++++ Source data ++++

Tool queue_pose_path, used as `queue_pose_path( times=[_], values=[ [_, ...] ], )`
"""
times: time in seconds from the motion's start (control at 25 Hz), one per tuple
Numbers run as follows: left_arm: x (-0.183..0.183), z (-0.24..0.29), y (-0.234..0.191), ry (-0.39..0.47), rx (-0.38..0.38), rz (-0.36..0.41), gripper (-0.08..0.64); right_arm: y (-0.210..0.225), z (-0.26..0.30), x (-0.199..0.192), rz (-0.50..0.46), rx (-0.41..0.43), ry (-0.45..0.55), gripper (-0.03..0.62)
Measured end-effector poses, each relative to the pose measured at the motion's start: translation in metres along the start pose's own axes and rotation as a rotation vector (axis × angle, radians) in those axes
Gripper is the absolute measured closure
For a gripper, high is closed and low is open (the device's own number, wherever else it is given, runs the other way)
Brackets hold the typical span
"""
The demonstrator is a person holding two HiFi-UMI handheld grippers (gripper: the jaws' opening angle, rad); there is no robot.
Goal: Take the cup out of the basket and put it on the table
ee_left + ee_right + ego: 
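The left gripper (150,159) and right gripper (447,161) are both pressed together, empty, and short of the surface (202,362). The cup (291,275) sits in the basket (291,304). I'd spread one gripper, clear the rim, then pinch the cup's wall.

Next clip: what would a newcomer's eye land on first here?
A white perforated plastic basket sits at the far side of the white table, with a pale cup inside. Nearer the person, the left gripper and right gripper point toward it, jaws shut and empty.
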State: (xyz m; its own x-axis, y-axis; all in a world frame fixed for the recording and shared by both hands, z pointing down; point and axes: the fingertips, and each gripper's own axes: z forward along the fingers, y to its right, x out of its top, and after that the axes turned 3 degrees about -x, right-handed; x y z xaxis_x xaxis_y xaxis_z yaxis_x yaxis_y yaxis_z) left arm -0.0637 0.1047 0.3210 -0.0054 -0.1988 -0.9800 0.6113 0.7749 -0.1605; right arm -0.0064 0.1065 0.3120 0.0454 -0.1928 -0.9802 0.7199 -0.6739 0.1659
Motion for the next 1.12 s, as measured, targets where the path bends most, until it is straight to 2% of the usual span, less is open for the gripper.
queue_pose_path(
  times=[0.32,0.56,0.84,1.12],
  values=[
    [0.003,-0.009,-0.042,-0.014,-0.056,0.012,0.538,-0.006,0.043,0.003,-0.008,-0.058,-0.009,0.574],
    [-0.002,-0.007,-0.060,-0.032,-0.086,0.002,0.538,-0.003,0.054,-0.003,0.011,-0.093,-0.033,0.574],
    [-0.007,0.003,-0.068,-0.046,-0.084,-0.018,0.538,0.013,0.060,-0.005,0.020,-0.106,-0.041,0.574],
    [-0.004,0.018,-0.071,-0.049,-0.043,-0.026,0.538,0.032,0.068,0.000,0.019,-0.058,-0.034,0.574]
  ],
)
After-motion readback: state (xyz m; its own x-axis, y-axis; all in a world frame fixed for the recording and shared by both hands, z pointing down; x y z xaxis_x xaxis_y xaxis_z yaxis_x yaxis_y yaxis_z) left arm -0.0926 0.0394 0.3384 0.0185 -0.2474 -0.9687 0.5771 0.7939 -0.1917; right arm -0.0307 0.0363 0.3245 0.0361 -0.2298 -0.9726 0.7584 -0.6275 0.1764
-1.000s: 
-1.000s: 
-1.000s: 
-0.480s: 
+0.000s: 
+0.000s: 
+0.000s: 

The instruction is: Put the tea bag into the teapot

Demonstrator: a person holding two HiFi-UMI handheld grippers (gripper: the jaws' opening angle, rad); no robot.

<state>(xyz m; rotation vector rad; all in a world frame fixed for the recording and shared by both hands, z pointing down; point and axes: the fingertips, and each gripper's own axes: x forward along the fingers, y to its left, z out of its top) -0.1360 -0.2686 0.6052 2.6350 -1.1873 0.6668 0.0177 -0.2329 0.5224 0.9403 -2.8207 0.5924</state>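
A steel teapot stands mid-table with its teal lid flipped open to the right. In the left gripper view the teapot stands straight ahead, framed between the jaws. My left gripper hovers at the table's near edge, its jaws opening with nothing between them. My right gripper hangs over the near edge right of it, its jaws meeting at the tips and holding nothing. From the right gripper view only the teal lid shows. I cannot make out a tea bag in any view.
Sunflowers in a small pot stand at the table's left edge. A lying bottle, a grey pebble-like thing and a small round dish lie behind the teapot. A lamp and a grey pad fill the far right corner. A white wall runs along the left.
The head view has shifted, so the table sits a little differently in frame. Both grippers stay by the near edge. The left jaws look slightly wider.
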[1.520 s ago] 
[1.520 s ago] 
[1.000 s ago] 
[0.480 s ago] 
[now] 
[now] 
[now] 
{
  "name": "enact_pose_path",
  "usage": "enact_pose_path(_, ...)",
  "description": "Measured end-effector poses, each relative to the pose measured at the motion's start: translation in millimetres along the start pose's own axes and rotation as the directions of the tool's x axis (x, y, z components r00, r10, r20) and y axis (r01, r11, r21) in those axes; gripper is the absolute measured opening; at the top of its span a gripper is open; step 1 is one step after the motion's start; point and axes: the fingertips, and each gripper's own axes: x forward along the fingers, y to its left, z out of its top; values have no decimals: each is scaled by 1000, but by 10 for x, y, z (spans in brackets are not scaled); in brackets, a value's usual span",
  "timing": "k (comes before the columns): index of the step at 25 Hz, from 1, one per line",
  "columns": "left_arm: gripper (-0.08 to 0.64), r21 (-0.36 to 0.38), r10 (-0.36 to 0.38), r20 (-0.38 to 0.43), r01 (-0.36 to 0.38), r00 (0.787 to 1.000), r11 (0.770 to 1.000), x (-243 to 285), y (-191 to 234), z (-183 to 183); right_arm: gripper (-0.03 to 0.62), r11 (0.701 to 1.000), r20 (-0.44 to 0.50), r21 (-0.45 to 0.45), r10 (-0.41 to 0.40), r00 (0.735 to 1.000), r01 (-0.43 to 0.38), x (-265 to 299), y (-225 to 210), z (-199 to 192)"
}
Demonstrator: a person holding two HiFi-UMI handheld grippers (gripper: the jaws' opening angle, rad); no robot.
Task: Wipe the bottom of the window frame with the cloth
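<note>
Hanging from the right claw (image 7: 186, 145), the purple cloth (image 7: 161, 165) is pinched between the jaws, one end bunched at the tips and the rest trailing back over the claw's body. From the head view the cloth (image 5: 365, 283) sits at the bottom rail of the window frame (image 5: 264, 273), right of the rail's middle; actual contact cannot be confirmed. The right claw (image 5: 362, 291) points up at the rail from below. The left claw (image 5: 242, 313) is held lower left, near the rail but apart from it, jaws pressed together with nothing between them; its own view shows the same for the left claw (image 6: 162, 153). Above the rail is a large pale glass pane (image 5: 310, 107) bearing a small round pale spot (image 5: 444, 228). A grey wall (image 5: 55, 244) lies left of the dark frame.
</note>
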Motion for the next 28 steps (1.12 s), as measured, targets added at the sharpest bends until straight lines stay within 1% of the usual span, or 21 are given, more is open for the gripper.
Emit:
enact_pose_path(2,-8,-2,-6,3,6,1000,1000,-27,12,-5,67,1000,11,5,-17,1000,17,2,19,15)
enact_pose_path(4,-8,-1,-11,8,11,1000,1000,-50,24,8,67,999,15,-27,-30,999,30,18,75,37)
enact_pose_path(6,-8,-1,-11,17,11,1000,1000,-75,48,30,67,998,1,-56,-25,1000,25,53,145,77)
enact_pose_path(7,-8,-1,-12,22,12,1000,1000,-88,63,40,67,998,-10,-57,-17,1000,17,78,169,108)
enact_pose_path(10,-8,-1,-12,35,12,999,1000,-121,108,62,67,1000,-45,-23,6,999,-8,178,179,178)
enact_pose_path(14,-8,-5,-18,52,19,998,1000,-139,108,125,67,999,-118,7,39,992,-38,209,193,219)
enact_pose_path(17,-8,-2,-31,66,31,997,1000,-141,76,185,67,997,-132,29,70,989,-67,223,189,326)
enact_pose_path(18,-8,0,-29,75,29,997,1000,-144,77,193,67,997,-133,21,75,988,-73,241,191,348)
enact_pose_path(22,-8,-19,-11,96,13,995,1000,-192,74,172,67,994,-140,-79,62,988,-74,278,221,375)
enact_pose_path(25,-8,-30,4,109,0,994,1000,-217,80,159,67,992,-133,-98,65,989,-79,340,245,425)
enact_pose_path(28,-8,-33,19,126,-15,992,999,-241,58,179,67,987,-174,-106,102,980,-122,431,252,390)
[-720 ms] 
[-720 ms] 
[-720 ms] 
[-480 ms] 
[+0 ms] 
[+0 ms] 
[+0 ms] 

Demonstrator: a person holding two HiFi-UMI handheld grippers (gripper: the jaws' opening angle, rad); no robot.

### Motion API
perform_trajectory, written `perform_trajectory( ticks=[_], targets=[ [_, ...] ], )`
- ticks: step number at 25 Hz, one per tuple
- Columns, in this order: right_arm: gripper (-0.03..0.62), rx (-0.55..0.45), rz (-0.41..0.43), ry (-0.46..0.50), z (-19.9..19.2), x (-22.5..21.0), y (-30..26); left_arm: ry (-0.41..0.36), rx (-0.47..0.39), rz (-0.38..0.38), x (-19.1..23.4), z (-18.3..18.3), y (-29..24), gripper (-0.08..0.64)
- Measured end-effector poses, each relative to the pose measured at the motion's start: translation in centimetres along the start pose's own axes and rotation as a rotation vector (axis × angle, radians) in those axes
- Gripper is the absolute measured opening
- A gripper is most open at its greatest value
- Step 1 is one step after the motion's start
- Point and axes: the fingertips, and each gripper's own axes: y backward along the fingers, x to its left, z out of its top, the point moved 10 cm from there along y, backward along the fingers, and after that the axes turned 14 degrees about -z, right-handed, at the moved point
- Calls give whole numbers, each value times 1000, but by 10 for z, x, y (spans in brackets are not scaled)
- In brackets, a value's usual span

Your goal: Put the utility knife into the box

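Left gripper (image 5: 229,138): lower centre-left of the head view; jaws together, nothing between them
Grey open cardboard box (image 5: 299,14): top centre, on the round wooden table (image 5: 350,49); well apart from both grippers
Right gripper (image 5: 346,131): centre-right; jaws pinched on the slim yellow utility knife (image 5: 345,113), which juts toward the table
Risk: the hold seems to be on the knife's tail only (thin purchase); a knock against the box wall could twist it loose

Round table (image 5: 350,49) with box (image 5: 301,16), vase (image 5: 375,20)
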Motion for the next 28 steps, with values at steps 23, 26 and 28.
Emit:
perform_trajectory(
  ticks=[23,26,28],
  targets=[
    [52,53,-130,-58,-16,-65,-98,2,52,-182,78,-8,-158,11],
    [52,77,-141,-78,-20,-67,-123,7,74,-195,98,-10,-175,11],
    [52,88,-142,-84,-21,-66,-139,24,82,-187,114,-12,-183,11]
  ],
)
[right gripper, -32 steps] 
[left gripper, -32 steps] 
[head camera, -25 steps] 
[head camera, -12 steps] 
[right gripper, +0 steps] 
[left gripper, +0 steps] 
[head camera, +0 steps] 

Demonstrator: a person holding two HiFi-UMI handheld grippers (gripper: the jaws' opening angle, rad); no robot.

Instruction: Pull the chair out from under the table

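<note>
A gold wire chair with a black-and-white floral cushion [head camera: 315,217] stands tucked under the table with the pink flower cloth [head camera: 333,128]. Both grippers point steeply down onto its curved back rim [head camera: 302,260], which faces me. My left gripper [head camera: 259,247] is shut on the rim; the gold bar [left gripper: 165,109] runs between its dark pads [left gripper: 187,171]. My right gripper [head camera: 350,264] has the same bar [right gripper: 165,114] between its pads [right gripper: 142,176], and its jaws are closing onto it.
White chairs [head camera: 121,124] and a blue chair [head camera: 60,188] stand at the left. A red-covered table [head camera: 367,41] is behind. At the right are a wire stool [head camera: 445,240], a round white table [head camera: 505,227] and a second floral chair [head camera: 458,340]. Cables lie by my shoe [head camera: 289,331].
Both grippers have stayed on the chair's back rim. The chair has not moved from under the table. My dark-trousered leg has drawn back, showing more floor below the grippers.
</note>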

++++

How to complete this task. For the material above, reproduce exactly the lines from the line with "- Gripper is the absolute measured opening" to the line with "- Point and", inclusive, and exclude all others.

Your solution.
- Gripper is the absolute measured opening
- A gripper is most open at its greatest value
- Step 1 is one step after the motion's start
- Point and axes: the fingertips, and each gripper's own axes: y backward along the fingers, x to its left, z out of its top, the point moved 10 cm from there along y, backward along the fingers, and after that the axes turned 14 degrees about -z, right-handed, at the moved point

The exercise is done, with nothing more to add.